◆ **WHAT YOU HAVE TO DO**
Some lines in the data below hold the string "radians". Report how many, as a bare number.
(MATERIAL PROVIDED Opens)
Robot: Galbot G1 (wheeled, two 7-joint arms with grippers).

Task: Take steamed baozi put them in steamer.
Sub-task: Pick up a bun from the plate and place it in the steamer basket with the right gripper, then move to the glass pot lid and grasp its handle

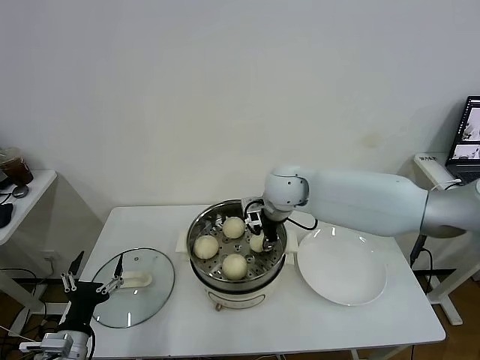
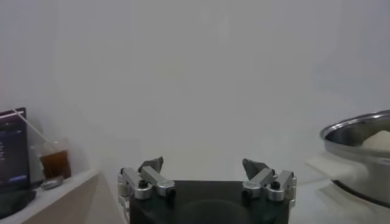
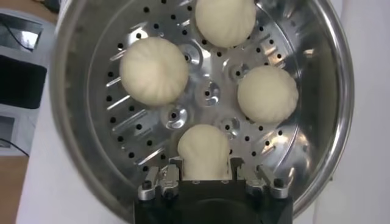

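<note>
Right gripper [image 3: 205, 178] fingertips hidden behind the held baozi [image 3: 204, 152]; steamer [image 2: 359, 152] cut off by frame edge; cup [image 2: 55, 161] contents perhaps iced tea.

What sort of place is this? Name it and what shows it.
Probably a lab or office staged as a kitchen: a steamer holding baozi on a plain white table, with a laptop on a side desk.

White smooth-shelled right arm [image 1: 360, 201], black cable.
</note>
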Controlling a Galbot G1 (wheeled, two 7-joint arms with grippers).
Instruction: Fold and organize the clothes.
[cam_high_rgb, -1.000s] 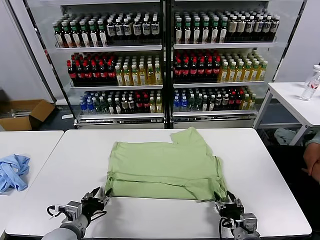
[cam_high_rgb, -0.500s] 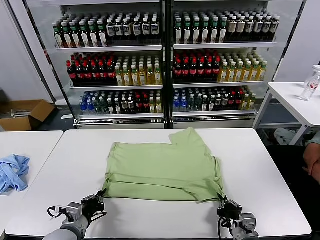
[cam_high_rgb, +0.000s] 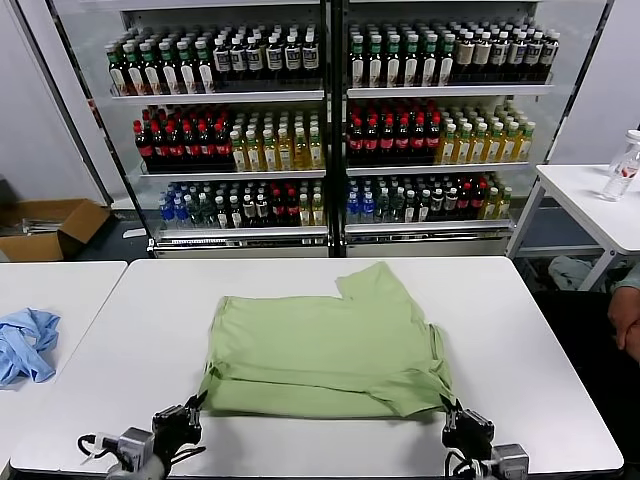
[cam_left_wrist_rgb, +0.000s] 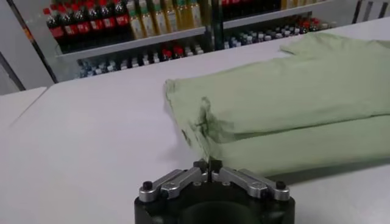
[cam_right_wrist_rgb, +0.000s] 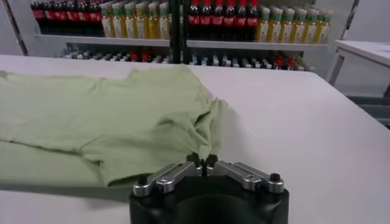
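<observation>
The white table (cam_high_rgb: 540, 350) carries the light green shirt (cam_high_rgb: 325, 345), spread flat near its middle, one sleeve pointing toward the drinks cooler (cam_high_rgb: 330, 120) behind. Its near hem sits doubled over, a fold apparently in progress. The left gripper (cam_high_rgb: 187, 418) pinches the near left corner, the right gripper (cam_high_rgb: 458, 417) the near right one, both clamped tight on fabric, so the edge can be moved evenly. A second ago the jaws stood apart at those corners; since then they have closed and drawn the hem slightly nearer the table's front edge.
</observation>
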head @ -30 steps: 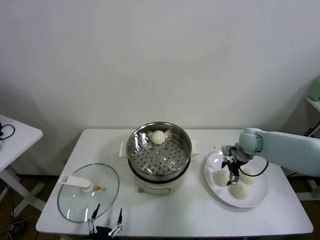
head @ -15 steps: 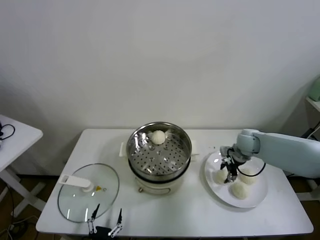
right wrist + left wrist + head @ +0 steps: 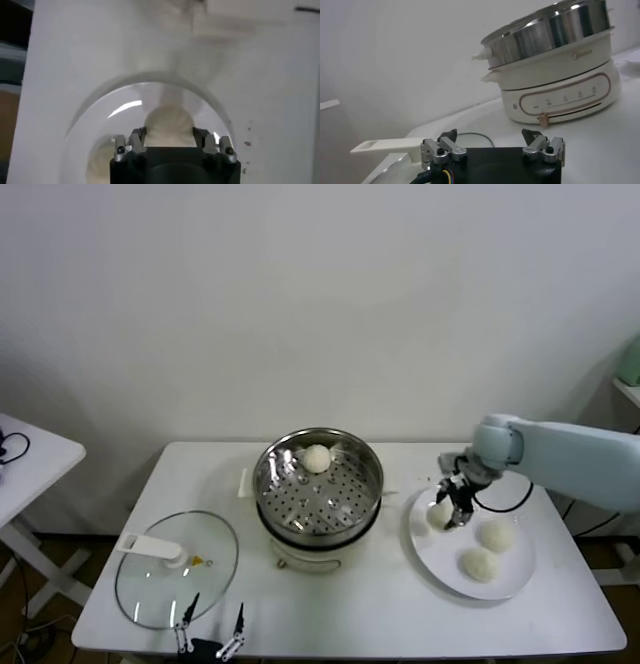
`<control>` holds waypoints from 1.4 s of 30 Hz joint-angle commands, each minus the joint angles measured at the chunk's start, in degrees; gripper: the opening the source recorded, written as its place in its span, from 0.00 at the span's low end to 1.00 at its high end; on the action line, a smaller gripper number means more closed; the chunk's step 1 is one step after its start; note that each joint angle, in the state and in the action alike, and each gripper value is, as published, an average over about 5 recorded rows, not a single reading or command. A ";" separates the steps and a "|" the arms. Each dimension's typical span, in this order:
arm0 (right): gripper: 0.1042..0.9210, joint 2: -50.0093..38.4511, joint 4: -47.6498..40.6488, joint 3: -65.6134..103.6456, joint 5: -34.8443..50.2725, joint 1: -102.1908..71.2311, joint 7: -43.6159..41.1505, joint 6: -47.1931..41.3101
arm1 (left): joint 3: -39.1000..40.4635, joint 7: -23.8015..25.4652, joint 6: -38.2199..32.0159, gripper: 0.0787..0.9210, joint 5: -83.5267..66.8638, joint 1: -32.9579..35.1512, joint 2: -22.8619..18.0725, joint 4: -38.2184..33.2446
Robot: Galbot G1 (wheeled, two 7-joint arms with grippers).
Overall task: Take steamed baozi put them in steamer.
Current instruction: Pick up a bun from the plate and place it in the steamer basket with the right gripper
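Lifting now: right claw has clamped one baozi and raised it off the plate, drifting toward the steamer. Two buns remain on the plate; one bun already sits at the steamer's far side. Second transfer looks underway. Left claw parked near the glass lid, fingers apart. Contact of the claw's fingertips on the bun is hidden in the wrist view.
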 commanded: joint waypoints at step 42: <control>0.66 39.25 -12.06 9.20 8.60 -5.37 7.86 -13.16 | -0.24 1.37 1.00 0.88 1.62 -0.01 -1.36 -1.12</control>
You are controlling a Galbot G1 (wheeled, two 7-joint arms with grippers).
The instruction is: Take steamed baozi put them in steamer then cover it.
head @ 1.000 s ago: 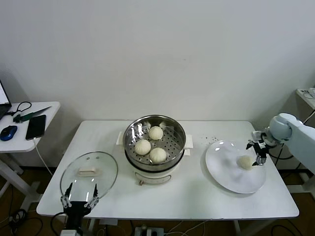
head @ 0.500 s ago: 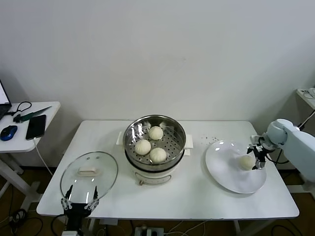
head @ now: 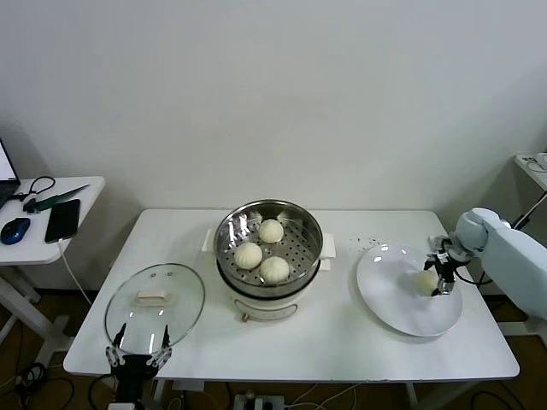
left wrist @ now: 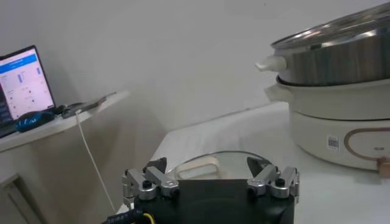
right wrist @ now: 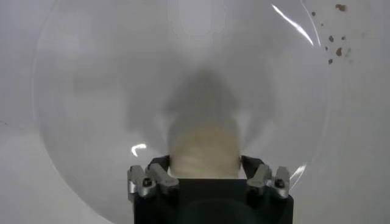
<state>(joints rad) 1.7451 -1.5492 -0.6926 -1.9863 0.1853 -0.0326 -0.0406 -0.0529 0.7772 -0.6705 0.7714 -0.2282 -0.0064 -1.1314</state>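
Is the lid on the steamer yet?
No, the cover lies flat on the table left of the steamer, whose tray shows three baozi.

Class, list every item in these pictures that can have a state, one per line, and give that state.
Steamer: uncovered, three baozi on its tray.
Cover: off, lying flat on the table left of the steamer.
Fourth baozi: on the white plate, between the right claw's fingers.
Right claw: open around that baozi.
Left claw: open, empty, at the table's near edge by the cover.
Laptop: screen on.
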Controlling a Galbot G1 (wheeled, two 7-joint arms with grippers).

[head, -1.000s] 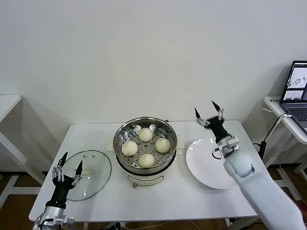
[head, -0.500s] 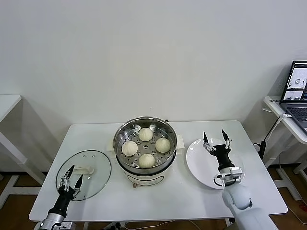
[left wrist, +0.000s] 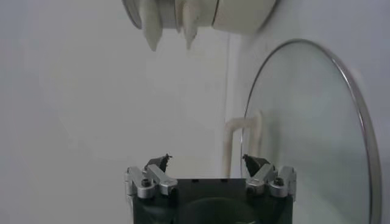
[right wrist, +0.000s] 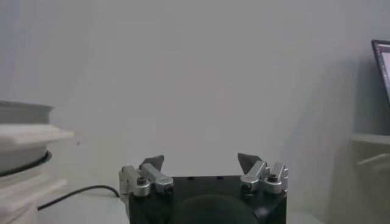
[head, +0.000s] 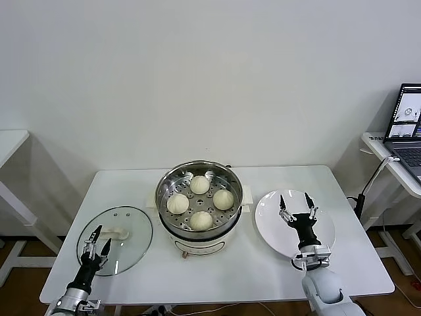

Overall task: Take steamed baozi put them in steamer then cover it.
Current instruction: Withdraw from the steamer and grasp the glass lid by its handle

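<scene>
The steamer (head: pixel 198 176) stands at the table's middle with all four steamed baozi (head: pixel 201 220) on its perforated tray. The cover (head: pixel 131 227), a glass lid with a white handle (head: pixel 118 232), lies flat on the table to the steamer's left. My left gripper (head: pixel 100 238) is open and empty over the lid's near edge. In the left wrist view my left gripper (left wrist: pixel 207 161) faces the handle (left wrist: pixel 234 137) and the lid (left wrist: pixel 304 134). My right gripper (head: pixel 294 199) is open and empty above the white plate (head: pixel 270 217); it also shows in the right wrist view (right wrist: pixel 201 161).
The white plate lies right of the steamer with nothing on it. A laptop (head: pixel 409 122) sits on a side table at the far right. Another white table (head: pixel 10 141) stands at the far left. The steamer's side (right wrist: pixel 21 140) shows in the right wrist view.
My right gripper dropped from behind the plate and came nearer, now low over the plate. My left gripper sank toward the lid's near edge. Both stayed open.
</scene>
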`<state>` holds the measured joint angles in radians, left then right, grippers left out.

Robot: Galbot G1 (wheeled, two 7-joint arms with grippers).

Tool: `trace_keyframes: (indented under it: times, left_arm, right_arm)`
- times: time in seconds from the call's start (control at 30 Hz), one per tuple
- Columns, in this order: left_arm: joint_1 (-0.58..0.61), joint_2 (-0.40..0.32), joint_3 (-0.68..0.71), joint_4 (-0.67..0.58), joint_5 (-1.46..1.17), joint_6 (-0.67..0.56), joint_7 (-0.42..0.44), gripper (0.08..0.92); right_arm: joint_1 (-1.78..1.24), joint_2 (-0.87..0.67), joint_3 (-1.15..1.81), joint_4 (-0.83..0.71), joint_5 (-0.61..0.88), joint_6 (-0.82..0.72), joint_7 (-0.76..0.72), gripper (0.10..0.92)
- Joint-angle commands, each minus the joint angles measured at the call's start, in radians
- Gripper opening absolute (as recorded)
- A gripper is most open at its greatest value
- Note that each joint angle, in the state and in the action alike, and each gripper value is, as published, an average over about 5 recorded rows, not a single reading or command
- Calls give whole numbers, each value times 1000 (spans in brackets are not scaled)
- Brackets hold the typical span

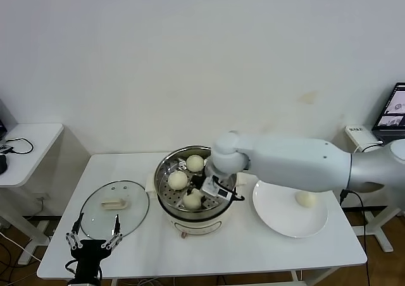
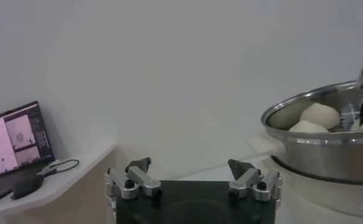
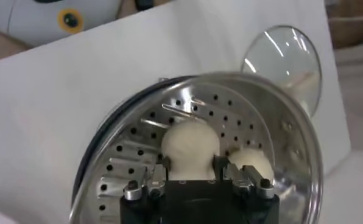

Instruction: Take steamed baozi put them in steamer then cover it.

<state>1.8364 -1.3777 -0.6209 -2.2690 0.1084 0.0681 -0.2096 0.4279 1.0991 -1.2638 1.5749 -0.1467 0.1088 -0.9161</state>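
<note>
Right gripper (image 1: 204, 192): down inside the steamer (image 1: 166, 172), jaws closed around a baozi (image 3: 190, 145) at the near side of the perforated floor
Left gripper (image 1: 95, 236): parked low at the table's (image 1: 266, 248) front-left edge, near the glass lid (image 1: 115, 209), jaws spread wide, holding nothing
Other buns: two more in the basket, one toward the back (image 1: 195, 163), one toward the left (image 1: 178, 180); fourth baozi (image 1: 305, 199) alone on the white plate (image 1: 278, 219) to the right
Progress, as judged: third bun being set down, one left to fetch, lid not yet on
Risk on release: soft dough may cling to a finger and lift or roll when pulling away
Risk of crowding: neighbouring bun just beside; a sideways exit could nudge it or clip the steel rim
Risk later: little floor left for the fourth bun; a bun riding high could stop the lid seating
</note>
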Motion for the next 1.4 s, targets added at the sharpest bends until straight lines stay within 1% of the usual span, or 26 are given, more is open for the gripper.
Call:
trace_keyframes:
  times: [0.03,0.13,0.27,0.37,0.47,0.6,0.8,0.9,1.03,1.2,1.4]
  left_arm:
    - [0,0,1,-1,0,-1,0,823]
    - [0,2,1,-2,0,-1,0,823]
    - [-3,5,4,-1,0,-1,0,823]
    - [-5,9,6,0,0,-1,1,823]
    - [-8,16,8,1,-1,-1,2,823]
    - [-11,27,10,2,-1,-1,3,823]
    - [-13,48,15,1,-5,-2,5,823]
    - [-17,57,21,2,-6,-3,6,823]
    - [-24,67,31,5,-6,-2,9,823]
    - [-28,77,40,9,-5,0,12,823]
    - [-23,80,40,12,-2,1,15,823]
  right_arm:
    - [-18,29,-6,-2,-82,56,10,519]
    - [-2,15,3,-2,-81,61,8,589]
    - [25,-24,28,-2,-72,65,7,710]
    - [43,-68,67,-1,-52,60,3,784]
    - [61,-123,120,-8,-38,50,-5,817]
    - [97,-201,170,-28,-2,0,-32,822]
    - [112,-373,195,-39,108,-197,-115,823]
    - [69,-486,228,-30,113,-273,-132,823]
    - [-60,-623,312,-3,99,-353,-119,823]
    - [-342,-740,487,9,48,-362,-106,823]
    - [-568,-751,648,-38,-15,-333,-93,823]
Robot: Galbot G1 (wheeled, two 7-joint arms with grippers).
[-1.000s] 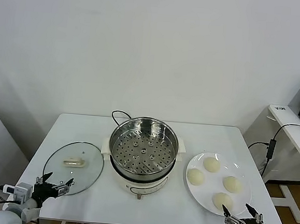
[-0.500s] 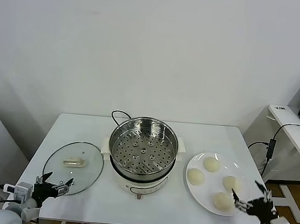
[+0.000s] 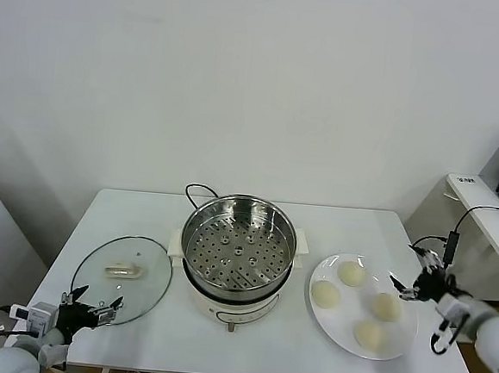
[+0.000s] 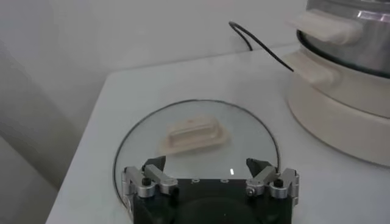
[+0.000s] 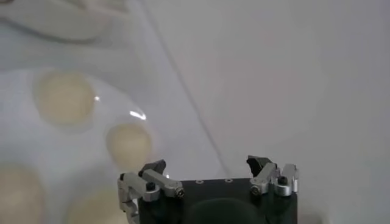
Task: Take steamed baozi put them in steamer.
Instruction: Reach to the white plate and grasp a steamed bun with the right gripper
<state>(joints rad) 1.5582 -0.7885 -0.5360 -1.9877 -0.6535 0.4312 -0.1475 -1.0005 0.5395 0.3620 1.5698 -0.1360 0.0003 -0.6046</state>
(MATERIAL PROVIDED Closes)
◆ **SOLUTION TO THE EXERCISE**
2